#### Task requirements
Could you return the lines below exactly, from the first line up to and including the line that holds "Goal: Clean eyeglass"?
· · · · · · ·
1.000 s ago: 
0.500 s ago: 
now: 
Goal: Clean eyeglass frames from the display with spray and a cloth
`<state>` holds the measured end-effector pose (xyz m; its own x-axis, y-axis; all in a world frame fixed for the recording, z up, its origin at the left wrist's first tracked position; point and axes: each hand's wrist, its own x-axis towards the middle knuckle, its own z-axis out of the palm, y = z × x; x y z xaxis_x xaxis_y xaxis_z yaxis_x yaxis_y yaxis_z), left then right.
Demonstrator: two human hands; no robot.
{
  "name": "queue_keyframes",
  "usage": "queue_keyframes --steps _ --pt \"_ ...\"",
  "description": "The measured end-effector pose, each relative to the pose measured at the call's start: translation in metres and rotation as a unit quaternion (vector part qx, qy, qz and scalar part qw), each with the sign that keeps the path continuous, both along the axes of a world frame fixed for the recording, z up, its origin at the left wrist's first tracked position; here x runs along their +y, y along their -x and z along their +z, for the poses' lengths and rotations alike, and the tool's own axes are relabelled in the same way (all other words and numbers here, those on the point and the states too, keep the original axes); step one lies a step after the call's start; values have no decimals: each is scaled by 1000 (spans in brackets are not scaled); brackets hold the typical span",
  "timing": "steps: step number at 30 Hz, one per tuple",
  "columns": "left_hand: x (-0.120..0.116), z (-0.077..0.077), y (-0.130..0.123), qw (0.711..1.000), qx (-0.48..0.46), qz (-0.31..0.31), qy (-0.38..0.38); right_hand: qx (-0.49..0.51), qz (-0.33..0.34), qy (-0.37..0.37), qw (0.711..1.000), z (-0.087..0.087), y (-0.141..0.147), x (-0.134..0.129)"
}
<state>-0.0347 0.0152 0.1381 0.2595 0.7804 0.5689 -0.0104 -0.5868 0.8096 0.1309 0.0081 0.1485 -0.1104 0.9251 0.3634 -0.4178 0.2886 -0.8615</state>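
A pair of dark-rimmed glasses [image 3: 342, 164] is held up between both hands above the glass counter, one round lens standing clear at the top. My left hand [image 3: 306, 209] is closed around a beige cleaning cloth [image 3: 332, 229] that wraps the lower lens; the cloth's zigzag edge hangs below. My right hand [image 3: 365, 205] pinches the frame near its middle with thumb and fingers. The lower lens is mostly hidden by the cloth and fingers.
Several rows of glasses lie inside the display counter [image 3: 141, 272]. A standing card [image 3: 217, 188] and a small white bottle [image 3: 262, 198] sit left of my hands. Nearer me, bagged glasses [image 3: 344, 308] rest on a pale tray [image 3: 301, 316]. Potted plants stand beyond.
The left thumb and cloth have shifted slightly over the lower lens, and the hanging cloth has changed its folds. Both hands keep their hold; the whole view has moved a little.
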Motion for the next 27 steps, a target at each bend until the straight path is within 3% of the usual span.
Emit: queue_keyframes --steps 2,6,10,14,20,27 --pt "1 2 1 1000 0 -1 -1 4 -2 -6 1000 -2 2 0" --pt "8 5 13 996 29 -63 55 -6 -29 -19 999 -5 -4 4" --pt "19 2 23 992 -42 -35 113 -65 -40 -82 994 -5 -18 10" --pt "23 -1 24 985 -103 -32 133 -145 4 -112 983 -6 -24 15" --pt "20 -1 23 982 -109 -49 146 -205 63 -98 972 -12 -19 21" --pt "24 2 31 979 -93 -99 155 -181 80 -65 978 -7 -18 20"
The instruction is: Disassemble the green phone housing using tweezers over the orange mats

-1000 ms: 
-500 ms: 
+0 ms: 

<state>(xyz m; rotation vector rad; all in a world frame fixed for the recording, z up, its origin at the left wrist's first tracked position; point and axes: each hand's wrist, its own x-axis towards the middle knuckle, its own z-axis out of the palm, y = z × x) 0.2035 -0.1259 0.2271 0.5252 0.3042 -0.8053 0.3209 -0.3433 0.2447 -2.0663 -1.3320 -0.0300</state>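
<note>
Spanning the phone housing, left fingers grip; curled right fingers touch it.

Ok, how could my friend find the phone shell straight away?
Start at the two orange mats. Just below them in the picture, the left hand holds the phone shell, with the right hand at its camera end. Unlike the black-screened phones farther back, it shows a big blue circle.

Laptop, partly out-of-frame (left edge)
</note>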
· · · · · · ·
#### Written response
1.000 s ago: 
0.500 s ago: 
now: 
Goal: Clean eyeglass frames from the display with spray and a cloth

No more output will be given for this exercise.